Though piecemeal efforts have been made to chronicle aspects of Dennison's thinking, (2) these snippets of insight have usually been part of a wider story dealing with more general and wide-ranging topics of interest to economic, business and labor historians rather than students of institutionalist economic thought. There has been no serious attempt to systematically explore the substantial opus of thought, both published and unpublished, that Dennison left in his wake. This paper seeks to amend this oversight and undertake an overview of Dennison's thought in order to pull him out of relative obscurity and discern how his thinking on the nexus between economics and the "science" of management evolved from 1900 through 1952 and led him to embrace institutionalism.
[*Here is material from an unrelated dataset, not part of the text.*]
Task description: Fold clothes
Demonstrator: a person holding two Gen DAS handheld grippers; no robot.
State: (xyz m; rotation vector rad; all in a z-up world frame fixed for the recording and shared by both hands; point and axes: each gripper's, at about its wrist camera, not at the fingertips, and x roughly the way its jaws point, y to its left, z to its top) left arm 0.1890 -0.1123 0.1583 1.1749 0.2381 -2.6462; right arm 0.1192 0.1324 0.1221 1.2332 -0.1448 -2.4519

As a product of turn-of-the-century developments in economic and management thought, Dennison was deeply influenced by, and made a significant but largely unheralded contribution to the institutionalist approach to economics. Though much of his thought in these areas was more a reflection of the intuition and "hunch" of a businessman and business opinion in general than it was highly original or pure theory, his organizational economics notwithstanding, Dennison's contribution to institutionalist economic thought can also be gauged from his influence on recognized theorists of the time and on public policy in general. Lionel Robbins once suggested that contributions to scientific research programs should be assessed according to their originality and the extent to which they influence the thinking of others in the field. In this manner, Dennison satisfies both criteria: he was an original thinker and he influenced others with his thought. For instance, Bruce (2000) demonstrated that Dennison played a key role prodding the young Galbraith to defect from mainstream orthodoxy and embrace the ideas of Keynes' General Theory before their wider acceptance at Harvard; and that Galbraith's embrace of more heterodox ideas regarding the corporation and functioning of the industrial order were planted in his mind as a result of his relation...See the full content of this document
Sponsored links
ver las páginas en versión mobile | web
ver las páginas en versión mobile | web
© Copyright 2012, vLex. All Rights Reserved.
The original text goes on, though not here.